An article by technology author Steve Lohr published last week in The New York Times caught my eye. Titled “How Privacy Vanishes Online,” it explores how conventional notions of “privacy” have become obsolete over the past several years as more people engage in cyber/social interaction and web e-commerce.
What’s happening is that seemingly innocuous bits of information are being collected, “read” and reassembled by computers to build a person’s identity without requiring direct access to the information.
In effect, technology has provided the tools whereby massive amounts of information can be collected and crunched to establish patterns and discern all sorts of “private” information.
Pulling together disparate bits of information helps computers establish a “social signature” for an individual, which can then be used to determine any number of characteristics such as marital status, relationship status, names and ages of children, shopping habits, brand preferences, personal hobbies and other interests, favorite causes (controversial or not), charitable contributions, legal citations, and so on.
One of the more controversial experiments was conducted by MIT researchers last year, dubbed “Project Gaydar.” In a review of ~4,000 Facebook profiles, computers were able to use the information to predict male sexual preference with nearly 80% accuracy – even when no explicit declaration of sexual orientation was made on the profiles.
Others, however, have pointed to positive benefits of data mining and how it can benefit consumers. For instance, chain grocery stores can utilize data collected about product purchases made by people who use store loyalty cards, enabling the chains to provide shoppers relevant, valuable coupon offers for future visits.
Last year, media company Netflix awarded a substantial prize to a team of computer specialists who were able to develop software capabilities to analyze the movie rental behavior of ~500,000 Netflix subscribers … and significantly improve the predictive accuracy of product recommendations made to them.
To some, the Netflix program is hardly controversial. To others, it smacks of the “big brother” snooping that occurred in an earlier time during the Supreme Court confirmation hearings for Robert Bork and Clarence Thomas, when over-zealous Senate staffers got their hands on movie store rental records to determine what kind of fare was being watched by the nominees and their families.

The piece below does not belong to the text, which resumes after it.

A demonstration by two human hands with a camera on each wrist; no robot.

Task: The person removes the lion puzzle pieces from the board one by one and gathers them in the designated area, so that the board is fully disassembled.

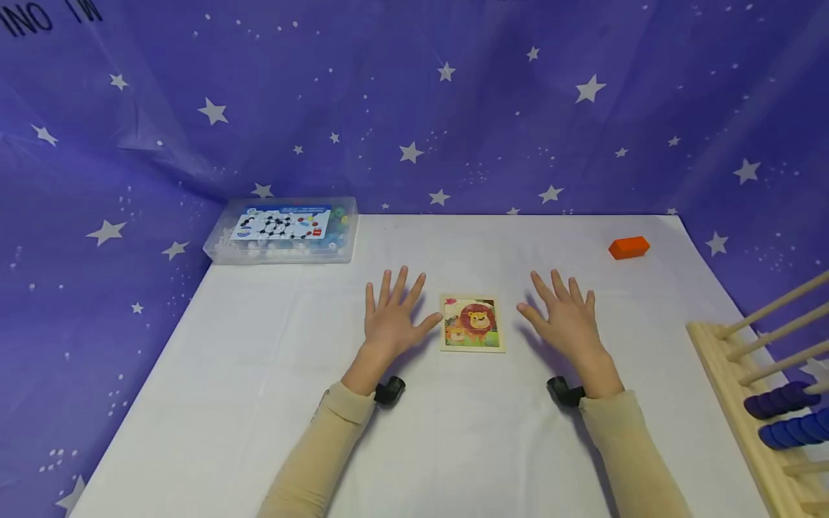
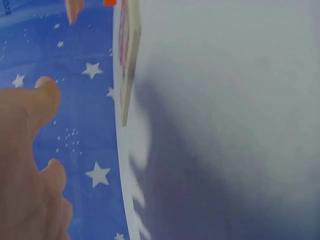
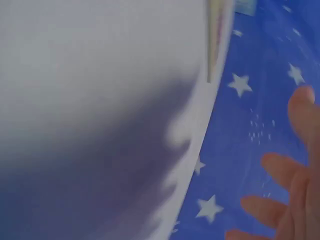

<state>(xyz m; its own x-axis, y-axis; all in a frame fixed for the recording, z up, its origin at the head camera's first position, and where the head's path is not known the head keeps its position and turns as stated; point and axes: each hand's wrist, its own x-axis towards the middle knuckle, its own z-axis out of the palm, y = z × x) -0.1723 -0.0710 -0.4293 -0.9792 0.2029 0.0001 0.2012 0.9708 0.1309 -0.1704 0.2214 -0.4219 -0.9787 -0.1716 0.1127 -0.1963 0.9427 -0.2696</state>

Indeed, last week Netflix announced that it will not be moving forward with a subsequent similar initiative. (In all likelihood, this decision was influenced by pending private litigation more than any sort of altruism.)
Perhaps the most startling development on the privacy front comes courtesy of Carnegie Mellon University, where two researchers have run an experiment wherein they have been able to correctly predict the Social Security numbers for nearly 10% of everyone born between 1989 and 2003 – almost 5 million people.
How did they do it? They started by accessing publicly available information from various sources including social networking sites to collect two critical pieces of information: birthdate, plus city or state of birth. This enabled the researchers to determine the first three digits of each Social Security number, which then provided the baseline for running repeat cycles of statistical correlation and inference to “crack” the Social Security Administration’s proprietary number assignment system.
So as it turns out, it’s not enough anymore merely to be concerned about what you might have revealed in cyberspace on a self-indulgent MySpace page or in an ill-advised newsgroup post.
Social Security numbers … passwords … account numbers … financial data. Today, they’re all fair game.